Activity:
With the pictures left out, retype exactly the lines below starting at the line that contains "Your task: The" and ending at the line that contains "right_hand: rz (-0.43".

Source data:
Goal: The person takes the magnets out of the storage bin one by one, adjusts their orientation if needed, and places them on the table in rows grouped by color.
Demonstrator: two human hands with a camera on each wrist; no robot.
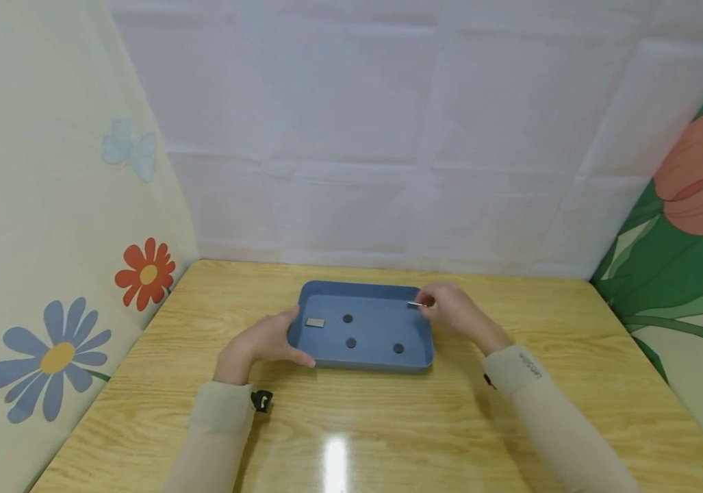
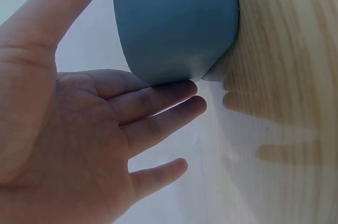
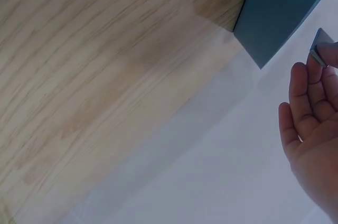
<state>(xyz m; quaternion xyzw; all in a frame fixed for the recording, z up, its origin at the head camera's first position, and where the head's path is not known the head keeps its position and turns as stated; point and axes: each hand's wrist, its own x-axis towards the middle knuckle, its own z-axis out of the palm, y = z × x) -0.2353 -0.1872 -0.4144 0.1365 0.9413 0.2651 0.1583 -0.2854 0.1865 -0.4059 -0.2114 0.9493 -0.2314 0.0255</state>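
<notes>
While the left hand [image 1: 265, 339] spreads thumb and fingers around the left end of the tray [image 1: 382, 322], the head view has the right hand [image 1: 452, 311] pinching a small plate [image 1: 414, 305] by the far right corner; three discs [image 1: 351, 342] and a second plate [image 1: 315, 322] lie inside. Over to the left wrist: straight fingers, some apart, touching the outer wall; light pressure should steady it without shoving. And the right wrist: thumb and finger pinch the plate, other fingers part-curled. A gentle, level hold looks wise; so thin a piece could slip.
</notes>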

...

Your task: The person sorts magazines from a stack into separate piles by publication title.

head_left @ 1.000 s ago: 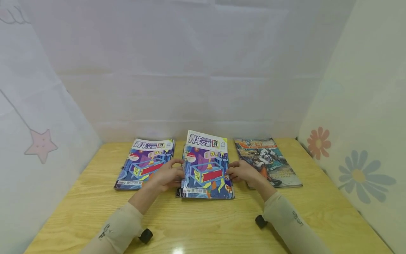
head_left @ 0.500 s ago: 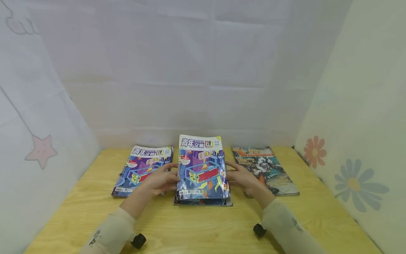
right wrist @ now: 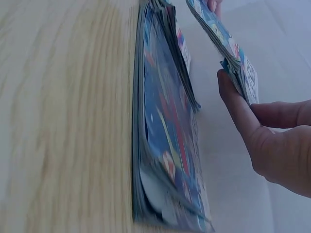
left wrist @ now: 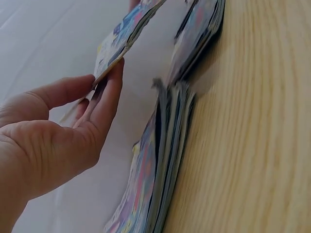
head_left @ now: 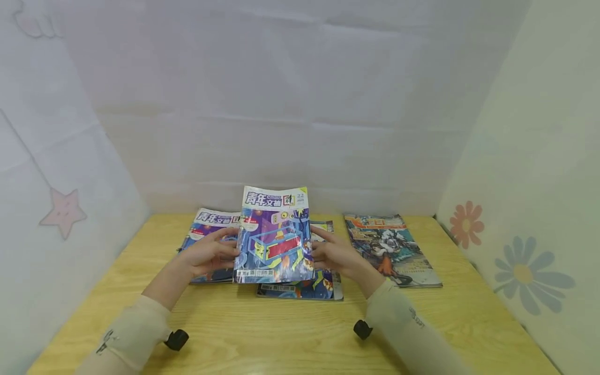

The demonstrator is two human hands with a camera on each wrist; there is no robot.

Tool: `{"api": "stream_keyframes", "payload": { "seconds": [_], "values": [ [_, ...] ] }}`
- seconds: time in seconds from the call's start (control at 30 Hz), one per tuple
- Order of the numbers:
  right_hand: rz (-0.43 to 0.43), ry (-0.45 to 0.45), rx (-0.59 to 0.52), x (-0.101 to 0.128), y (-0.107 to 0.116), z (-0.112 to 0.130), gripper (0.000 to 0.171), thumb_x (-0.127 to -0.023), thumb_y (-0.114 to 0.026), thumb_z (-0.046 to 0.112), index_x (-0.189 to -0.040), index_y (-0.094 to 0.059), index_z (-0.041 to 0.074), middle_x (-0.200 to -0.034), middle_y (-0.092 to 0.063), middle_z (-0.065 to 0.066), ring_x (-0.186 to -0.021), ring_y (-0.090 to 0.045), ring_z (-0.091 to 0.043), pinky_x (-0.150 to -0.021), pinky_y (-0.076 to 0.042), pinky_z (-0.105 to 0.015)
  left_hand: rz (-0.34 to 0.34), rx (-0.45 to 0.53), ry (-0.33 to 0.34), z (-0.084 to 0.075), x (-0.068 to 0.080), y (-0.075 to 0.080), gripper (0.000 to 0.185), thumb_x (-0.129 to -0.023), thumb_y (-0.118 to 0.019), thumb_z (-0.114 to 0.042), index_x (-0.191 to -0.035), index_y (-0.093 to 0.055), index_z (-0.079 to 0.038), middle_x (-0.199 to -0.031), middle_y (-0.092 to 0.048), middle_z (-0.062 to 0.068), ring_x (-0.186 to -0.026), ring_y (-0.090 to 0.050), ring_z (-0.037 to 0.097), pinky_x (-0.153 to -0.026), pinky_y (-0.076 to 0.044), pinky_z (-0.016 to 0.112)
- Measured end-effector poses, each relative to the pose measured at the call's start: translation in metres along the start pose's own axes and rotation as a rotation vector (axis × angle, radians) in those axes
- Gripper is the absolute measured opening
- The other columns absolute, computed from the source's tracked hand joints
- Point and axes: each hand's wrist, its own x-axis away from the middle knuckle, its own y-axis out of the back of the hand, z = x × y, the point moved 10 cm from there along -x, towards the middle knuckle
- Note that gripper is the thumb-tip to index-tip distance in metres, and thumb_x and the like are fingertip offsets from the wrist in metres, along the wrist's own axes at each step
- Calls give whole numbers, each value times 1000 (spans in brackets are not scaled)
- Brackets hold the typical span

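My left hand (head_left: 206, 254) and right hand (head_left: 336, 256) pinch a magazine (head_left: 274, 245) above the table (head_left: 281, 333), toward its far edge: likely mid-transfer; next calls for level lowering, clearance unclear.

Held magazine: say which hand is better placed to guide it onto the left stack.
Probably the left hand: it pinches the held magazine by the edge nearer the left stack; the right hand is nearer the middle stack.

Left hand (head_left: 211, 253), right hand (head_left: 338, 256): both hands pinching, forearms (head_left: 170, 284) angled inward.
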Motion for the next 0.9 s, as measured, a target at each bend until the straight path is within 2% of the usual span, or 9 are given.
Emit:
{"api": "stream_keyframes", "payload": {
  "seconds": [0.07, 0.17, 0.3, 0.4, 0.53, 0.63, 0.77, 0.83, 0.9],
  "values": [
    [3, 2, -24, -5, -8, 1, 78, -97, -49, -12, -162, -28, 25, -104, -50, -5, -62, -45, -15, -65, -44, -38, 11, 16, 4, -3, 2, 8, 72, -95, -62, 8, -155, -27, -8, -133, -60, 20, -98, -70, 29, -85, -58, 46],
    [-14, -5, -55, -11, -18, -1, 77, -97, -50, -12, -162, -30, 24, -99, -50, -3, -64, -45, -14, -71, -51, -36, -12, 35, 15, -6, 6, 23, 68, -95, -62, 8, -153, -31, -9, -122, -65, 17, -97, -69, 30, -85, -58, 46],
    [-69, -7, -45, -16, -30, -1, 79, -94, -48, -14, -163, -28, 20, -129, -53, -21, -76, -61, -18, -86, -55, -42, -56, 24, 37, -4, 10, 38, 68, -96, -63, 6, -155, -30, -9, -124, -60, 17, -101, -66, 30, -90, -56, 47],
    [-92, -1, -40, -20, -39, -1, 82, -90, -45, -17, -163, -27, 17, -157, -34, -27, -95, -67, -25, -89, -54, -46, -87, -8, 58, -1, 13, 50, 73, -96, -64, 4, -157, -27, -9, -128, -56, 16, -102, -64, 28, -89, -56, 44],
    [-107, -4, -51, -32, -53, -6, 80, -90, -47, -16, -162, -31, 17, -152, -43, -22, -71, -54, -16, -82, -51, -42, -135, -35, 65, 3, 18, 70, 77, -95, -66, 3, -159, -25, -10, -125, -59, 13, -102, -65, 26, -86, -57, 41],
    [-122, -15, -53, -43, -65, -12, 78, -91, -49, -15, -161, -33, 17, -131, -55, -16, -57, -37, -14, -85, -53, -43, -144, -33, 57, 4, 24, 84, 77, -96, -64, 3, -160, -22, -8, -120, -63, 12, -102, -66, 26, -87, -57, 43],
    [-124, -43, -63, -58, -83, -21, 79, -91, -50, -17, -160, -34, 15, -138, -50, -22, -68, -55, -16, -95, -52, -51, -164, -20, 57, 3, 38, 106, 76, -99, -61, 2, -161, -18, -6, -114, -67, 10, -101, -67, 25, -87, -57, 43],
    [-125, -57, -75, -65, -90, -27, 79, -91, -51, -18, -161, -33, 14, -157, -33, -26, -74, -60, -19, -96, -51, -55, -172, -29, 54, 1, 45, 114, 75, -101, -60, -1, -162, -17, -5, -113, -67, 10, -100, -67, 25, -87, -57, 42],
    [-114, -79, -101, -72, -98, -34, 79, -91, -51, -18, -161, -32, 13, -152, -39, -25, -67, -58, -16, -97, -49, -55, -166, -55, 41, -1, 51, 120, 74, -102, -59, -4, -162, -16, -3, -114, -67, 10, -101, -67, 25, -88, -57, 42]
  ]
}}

Reply:
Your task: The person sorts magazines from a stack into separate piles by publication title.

head_left @ 1.000 s ago: 
head_left @ 0.500 s ago: 
right wrist @ now: 
left wrist @ now: 
head_left @ now: 

The demonstrator is two human hands with a camera on each wrist; there is no robot.

Tool: `{"api": "stream_keyframes", "payload": { "seconds": [_], "values": [ [_, ...] ] }}`
- seconds: time in seconds from the call's start (control at 30 Hz), one per tuple
- Order of the numbers:
  right_hand: rz (-0.43 to 0.43), ry (-0.45 to 0.45), rx (-0.59 to 0.52), x (-0.101 to 0.128), y (-0.107 to 0.116), z (-0.112 to 0.130), gripper (0.000 to 0.171), thumb_x (-0.127 to -0.023), thumb_y (-0.114 to 0.026), thumb_z (-0.046 to 0.112), index_x (-0.189 to -0.040), index_y (-0.094 to 0.059), index_z (-0.041 to 0.074), middle_x (-0.200 to -0.034), middle_y (-0.092 to 0.063), middle_z (-0.065 to 0.066), ring_x (-0.186 to -0.021), ring_y (-0.090 to 0.045), ring_z (-0.091 to 0.043), pinky_x (-0.150 to -0.021), pinky_y (-0.076 to 0.042), pinky_z (-0.105 to 0.015)

Nothing more belongs to this exercise.